On behalf of the board
The directors present their annual report and consolidated financial statements for the year ended 30 April 2024. Comparatives are for the 15 month period ended 30 April 2023.
The results for the year are set out on page 7.
Ordinary dividends were paid amounting to £Nil (2023: £Nil). The directors do not recommend payment of a further dividend (2023: £Nil).
The directors who held office during the year and up to the date of signature of the financial statements were as follows:
The auditor, RSM UK Audit LLP, is deemed to be reappointed under section 487(2) of the Companies Act 2006.
This report has been prepared in accordance with the provisions applicable to companies entitled to the medium-sized companies exemption.
We have audited the financial statements of R.J.O Holdings Limited (the 'parent company') and its subsidiaries (the 'group') for the year ended 30 April 2024 which comprise the group statement of comprehensive income, the group statement of financial position, the company statement of financial position, the group statement of changes in equity, the company statement of changes in equity, the group statement of cash flows and notes to the financial statements, including significant accounting policies. The financial reporting framework that has been applied in their preparation is applicable law and United Kingdom Accounting Standards, including Financial Reporting Standard 102 The Financial Reporting Standard applicable in the UK and Republic of Ireland (United Kingdom Generally Accepted Accounting Practice).
Basis for opinion
We conducted our audit in accordance with International Standards on Auditing (UK) (ISAs (UK)) and applicable law. Our responsibilities under those standards are further described in the Auditor's responsibilities for the audit of the financial statements section of our report. We are independent of the group and parent company in accordance with the ethical requirements that are relevant to our audit of the financial statements in the UK, including the FRC’s Ethical Standard, and we have fulfilled our other ethical responsibilities in accordance with these requirements. We believe that the audit evidence we have obtained is sufficient and appropriate to provide a basis for our opinion.
Conclusions relating to going concern
In auditing the financial statements, we have concluded that the directors' use of the going concern basis of accounting in the preparation of the financial statements is appropriate.
Based on the work we have performed, we have not identified any material uncertainties relating to events or conditions that, individually or collectively, may cast significant doubt on the group's and parent company’s ability to continue as a going concern for a period of at least twelve months from when the financial statements are authorised for issue.

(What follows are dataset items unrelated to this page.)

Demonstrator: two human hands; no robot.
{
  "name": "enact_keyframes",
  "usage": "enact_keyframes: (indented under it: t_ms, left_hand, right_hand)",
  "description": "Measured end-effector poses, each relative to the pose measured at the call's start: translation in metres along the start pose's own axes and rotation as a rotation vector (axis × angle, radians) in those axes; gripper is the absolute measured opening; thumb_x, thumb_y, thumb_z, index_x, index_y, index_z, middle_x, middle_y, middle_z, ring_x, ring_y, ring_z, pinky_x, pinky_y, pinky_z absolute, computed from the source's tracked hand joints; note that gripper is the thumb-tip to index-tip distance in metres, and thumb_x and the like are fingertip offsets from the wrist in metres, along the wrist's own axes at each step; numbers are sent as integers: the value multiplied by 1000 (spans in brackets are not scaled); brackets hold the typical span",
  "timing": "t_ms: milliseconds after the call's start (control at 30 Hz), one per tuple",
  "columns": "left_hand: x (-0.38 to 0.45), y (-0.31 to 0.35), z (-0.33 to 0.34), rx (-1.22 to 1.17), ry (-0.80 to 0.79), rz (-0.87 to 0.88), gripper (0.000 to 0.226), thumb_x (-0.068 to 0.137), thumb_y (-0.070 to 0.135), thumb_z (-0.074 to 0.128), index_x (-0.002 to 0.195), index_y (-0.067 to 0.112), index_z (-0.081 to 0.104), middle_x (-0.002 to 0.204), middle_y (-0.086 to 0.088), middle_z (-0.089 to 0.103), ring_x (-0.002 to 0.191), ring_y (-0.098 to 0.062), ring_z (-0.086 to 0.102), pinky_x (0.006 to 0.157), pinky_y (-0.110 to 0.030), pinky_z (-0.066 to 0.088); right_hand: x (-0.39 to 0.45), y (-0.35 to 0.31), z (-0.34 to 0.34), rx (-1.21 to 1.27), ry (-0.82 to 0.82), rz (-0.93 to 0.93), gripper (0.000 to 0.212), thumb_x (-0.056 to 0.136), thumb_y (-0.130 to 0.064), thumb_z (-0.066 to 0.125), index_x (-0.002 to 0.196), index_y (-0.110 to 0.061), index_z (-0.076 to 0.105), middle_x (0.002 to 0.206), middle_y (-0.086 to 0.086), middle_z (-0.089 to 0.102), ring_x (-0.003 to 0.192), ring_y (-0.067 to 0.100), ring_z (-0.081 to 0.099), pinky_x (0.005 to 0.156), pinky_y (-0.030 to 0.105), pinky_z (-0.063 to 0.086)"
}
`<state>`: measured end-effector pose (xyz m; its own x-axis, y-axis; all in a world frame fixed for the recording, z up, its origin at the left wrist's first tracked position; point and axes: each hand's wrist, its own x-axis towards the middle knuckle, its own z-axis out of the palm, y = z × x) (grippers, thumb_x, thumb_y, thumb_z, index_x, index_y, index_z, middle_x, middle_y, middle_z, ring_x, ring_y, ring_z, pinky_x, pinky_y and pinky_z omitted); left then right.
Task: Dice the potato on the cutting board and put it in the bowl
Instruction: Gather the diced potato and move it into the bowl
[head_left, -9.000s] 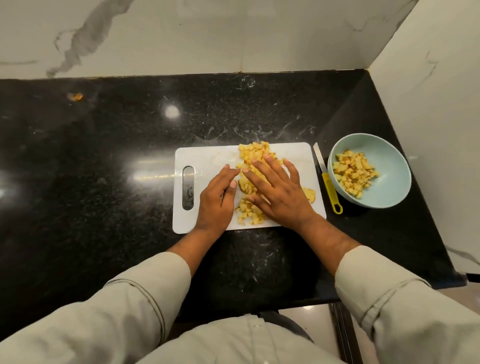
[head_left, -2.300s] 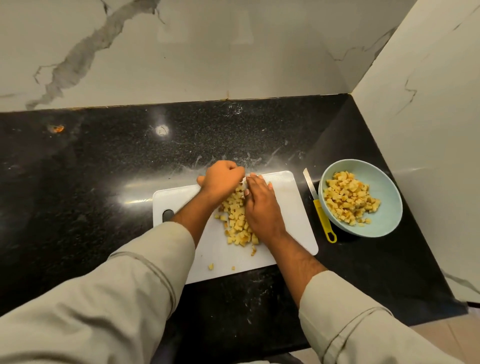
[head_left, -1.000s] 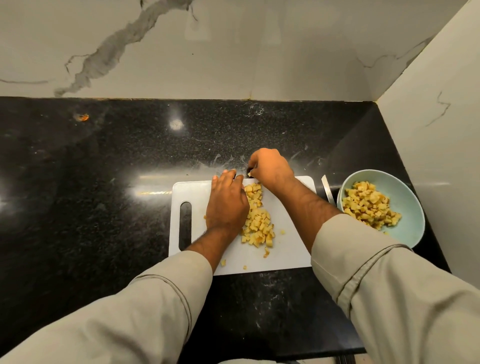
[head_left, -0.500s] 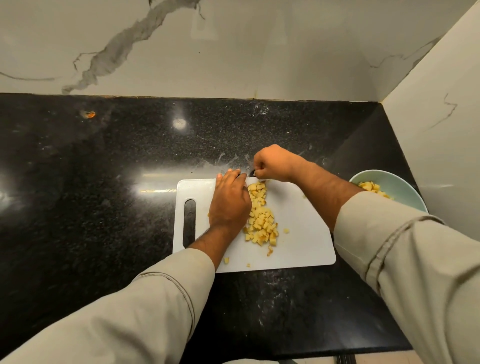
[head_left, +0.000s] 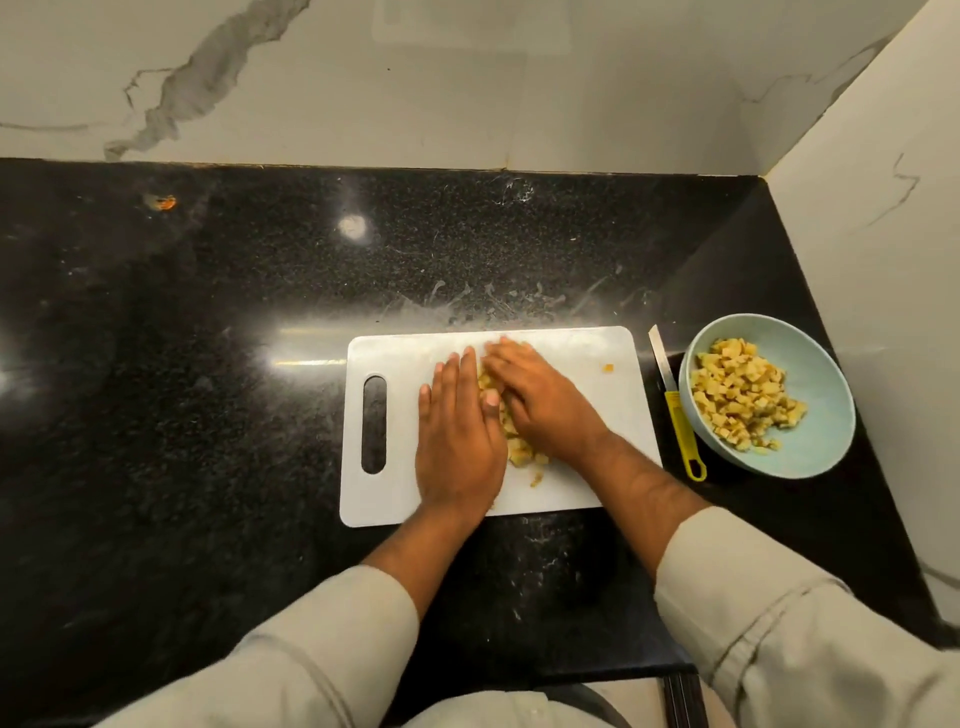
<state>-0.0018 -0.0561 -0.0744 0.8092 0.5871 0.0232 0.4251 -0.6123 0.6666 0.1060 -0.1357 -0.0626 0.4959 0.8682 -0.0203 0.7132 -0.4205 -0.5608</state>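
Status at inspection: dicing appears complete; transfer to the bowl is partly done.

The white cutting board (head_left: 582, 467) lies on the black granite counter (head_left: 208, 364), its handle slot to the person's left. A heap of diced potato (head_left: 511, 441) sits mid-board, largely hidden between the two hands. No whole or uncut potato is visible.

The left hand (head_left: 457, 441) lies flat on the board, fingers straight and held close together, its thumb side against the left flank of the heap. The right hand (head_left: 540, 400) comes in from the right, fingers extended and close together, angled over the top and right flank of the heap. Neither hand pinches or grips anything; both seem to be corralling the cubes into one pile.

One stray potato piece (head_left: 608, 368) lies apart near the board's far right corner. A few crumbs lie just below the heap.

The pale blue bowl (head_left: 826, 441) stands on the counter to the right of the board and already holds a good portion of potato cubes (head_left: 743, 397). The yellow-handled knife (head_left: 678, 410) rests on the counter between board and bowl, untouched.

Outstanding, in my judgement: lift the gathered heap into the bowl and collect the stray piece and crumbs.
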Motion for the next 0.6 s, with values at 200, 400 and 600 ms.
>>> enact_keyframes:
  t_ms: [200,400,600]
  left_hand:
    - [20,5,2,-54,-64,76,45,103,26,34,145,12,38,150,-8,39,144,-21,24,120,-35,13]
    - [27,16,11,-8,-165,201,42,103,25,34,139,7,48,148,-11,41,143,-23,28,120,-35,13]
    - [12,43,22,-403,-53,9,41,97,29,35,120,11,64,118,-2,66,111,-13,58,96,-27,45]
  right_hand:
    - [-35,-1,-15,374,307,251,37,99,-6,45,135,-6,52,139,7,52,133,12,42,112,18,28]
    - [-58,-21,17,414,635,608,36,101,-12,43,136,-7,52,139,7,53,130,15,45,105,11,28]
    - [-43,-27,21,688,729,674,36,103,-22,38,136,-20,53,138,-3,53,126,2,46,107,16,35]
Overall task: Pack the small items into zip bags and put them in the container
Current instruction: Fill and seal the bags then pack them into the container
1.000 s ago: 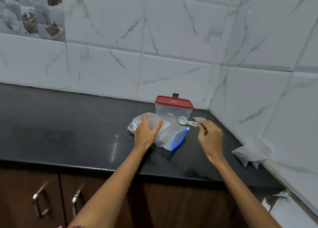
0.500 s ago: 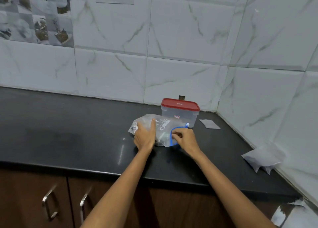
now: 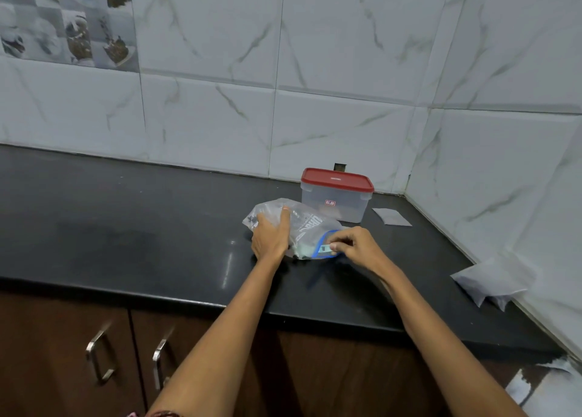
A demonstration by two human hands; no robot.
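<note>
Marble-tiled walls (image 3: 346, 54), black countertop (image 3: 126, 221)

Near the counter's (image 3: 126, 227) back right corner, left hand (image 3: 269, 240) presses the zip bag (image 3: 302, 224) (clear, blue-edged); right hand (image 3: 356, 246) pinches its mouth, beside the red-lidded container (image 3: 335, 196).

**Plastic, stone and wood**

The zip bag (image 3: 304, 227) is clear, crinkled plastic film with a blue seal. The container (image 3: 335, 207) is frosted translucent plastic under a smooth red lid (image 3: 337, 180). The countertop (image 3: 126, 221) is dark, glossy stone; wall tiles (image 3: 346, 54) shine; cabinet doors (image 3: 56, 353) look like matt wood with 2 brushed-metal handles (image 3: 99, 358).
</note>
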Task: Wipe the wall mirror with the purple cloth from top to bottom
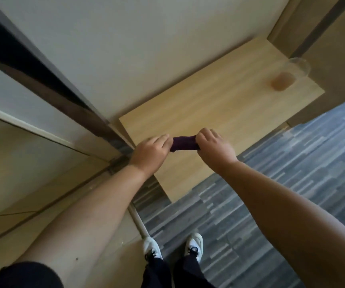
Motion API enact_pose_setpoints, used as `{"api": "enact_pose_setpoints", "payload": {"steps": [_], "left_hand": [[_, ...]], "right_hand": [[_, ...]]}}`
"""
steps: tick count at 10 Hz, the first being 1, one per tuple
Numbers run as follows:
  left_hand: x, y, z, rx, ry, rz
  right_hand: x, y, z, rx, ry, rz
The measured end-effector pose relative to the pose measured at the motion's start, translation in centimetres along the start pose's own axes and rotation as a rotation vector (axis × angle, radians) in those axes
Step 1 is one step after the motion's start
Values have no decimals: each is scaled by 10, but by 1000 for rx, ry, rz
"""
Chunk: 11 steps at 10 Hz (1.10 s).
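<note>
Both hands clamped on purple cloth [184, 144], bunched into a short roll and held just above near end of light wood shelf [219, 104]; left hand [149, 151] gripping roll's 9 o'clock end, right hand [213, 145] gripping 3 o'clock end, fingers curled over on both; hands near, not touching, cloth spanning the gap. Wall mirror [22, 154] at 9 o'clock of hands, dark frame running diagonally; cloth apart from glass. Clear cup [288, 76] with brown liquid at 1 o'clock, far end of shelf. White shoes [152, 247] at 6 o'clock on grey plank floor [281, 173].
</note>
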State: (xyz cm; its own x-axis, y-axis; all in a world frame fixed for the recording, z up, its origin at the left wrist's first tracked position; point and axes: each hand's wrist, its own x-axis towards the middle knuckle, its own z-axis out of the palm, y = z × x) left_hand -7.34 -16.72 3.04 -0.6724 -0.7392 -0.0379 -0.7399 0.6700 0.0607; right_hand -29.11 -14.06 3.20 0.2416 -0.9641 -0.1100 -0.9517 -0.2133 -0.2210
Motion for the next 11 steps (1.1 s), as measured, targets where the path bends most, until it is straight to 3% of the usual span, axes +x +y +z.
{"api": "enact_pose_setpoints", "payload": {"steps": [1, 2, 3, 4, 5, 8, 10, 11], "left_hand": [[2, -2, 47, -36, 41, -41], [-20, 5, 95, -27, -7, 7], [-54, 19, 134, -82, -187, 25], [-74, 29, 142, -62, -484, -61], [-76, 31, 138, 7, -587, -56], [-67, 32, 122, 19, -650, -56], [-54, 33, 93, -182, -610, -148], [-56, 30, 80, -334, -547, -302]], "right_hand": [[2, 8, 37, -85, 54, -56], [-17, 7, 78, -86, -112, -118], [-53, 4, 118, -80, -311, -144], [-80, 3, 141, -106, -401, -76], [-91, 2, 147, -184, -457, -96], [-80, -3, 131, -157, -529, -78], [-63, -13, 109, 53, -419, 14], [-50, -21, 91, 143, -448, 120]]}}
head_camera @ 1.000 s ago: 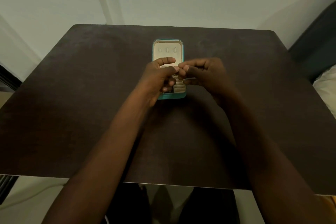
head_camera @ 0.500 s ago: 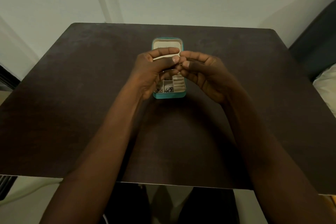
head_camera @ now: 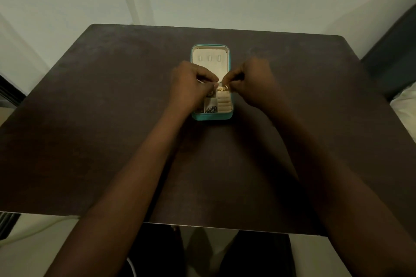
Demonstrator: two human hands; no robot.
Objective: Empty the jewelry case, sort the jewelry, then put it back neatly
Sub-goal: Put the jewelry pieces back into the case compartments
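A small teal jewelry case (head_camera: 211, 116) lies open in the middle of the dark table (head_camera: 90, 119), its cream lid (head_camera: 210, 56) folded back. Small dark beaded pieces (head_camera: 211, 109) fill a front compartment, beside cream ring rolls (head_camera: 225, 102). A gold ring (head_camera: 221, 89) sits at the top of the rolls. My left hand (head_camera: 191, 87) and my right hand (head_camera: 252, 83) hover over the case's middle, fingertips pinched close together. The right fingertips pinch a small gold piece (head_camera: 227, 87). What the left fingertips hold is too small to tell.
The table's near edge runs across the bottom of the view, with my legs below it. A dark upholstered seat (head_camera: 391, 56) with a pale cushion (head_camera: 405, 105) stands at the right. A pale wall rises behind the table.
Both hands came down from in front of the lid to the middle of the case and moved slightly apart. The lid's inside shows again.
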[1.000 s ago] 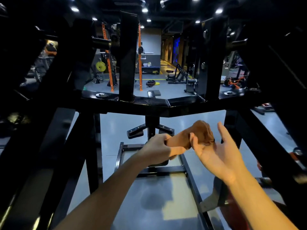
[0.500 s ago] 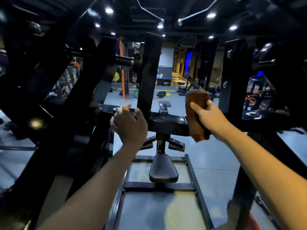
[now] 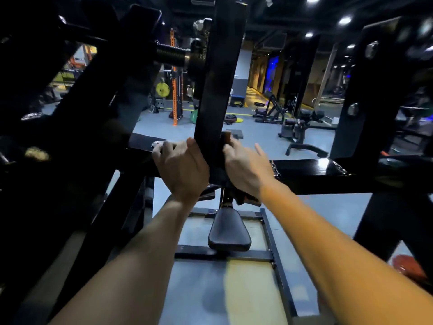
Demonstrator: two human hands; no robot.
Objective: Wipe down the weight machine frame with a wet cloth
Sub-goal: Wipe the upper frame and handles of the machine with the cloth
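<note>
Now my right hand (image 3: 246, 167) presses the brown cloth (image 3: 226, 137) against the right face of the black upright post (image 3: 218, 90), fingers curled on it, though most of the cloth is hidden. My left hand (image 3: 181, 165) wraps the post's base at the crossbar (image 3: 328, 170), steadying. Judged best: keep firm contact and stroke along the post's full length, above the seat pad (image 3: 229, 233).
</note>
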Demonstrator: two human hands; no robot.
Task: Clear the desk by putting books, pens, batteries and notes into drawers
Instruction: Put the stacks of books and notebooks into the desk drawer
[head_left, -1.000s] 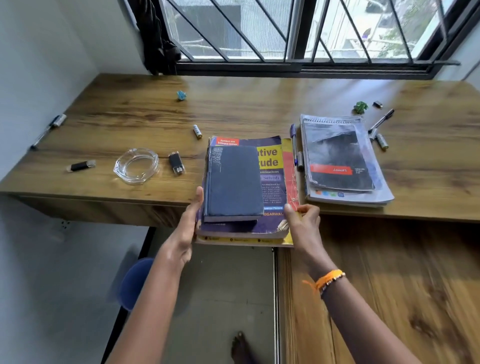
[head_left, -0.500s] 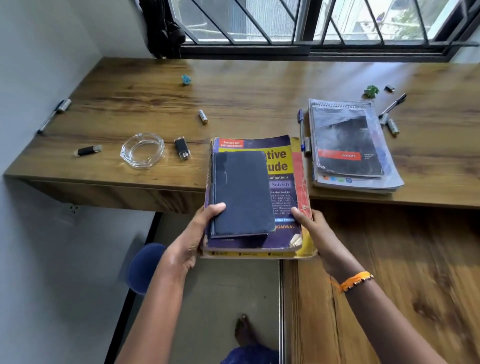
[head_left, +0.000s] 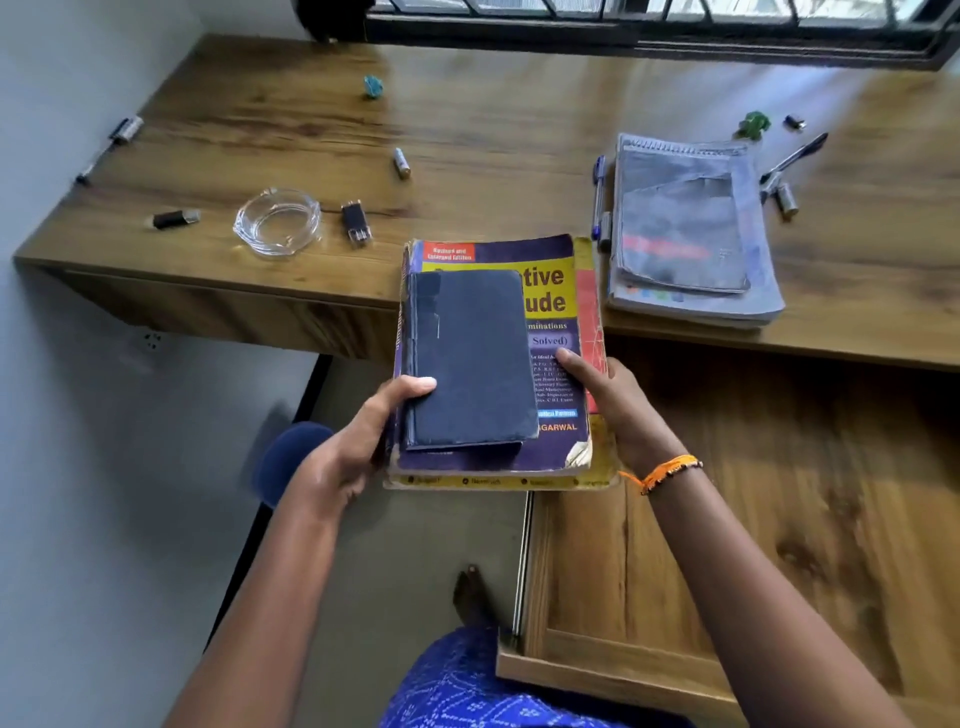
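Wood-grained tabletop (head_left: 519, 135) is being cleared. At six o'clock a stack of books (head_left: 498, 364), worn paperbacks under a matte dark hardcover, is being carried half off the edge, gripped by the left hand (head_left: 358, 441) and right hand (head_left: 613, 405), thumbs clamped on top, probably to steady it. At three o'clock, a spiral notebook (head_left: 691, 228) is lying flat.

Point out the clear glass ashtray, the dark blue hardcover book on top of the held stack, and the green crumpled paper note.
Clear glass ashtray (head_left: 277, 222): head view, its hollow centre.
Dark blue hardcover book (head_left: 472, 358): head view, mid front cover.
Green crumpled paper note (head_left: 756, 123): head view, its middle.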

Our responsibilities and the responsibilities of the directors with respect to going concern are described in the relevant sections of this report.
Other information
The other information comprises the information included in the annual report other than the financial statements and our auditor's report thereon. The directors are responsible for the other information contained within the annual report. Our opinion on the financial statements does not cover the other information and, except to the extent otherwise explicitly stated in our report, we do not express any form of assurance conclusion thereon.
Our responsibility is to read the other information and, in doing so, consider whether the other information is materially inconsistent with the financial statements or our knowledge obtained in the course of the audit, or otherwise appears to be materially misstated. If we identify such material inconsistencies or apparent material misstatements, we are required to determine whether this gives rise to a material misstatement in the financial statements themselves. If, based on the work we have performed, we conclude that there is a material misstatement of this other information, we are required to report that fact.
We have nothing to report in this regard.
Opinions on other matters prescribed by the Companies Act 2006
In our opinion, based on the work undertaken in the course of our audit:
the information given in the strategic report and the directors' report for the financial year for which the financial statements are prepared is consistent with the financial statements; and
the strategic report and the directors' report have been prepared in accordance with applicable legal requirements.
In the light of the knowledge and understanding of the group and the parent company and its environment obtained in the course of the audit, we have not identified material misstatements in the strategic report or the directors' report.
We have nothing to report in respect of the following matters where the Companies Act 2006 requires us to report to you if, in our opinion:
adequate accounting records have not been kept by the parent company, or returns adequate for our audit have not been received from branches not visited by us; or
the parent company financial statements are not in agreement with the accounting records and returns; or
certain disclosures of directors' remuneration specified by law are not made; or
we have not received all the information and explanations we require for our audit.
As explained more fully in the directors' responsibilities statement on page 3, the directors are responsible for the preparation of the financial statements and for being satisfied that they give a true and fair view, and for such internal control as the directors determine is necessary to enable the preparation of financial statements that are free from material misstatement, whether due to fraud or error.
In preparing the financial statements, the directors are responsible for assessing the parent company's ability to continue as a going concern, disclosing, as applicable, matters related to going concern and using the going concern basis of accounting unless the directors either intend to liquidate the company or to cease operations, or have no realistic alternative but to do so.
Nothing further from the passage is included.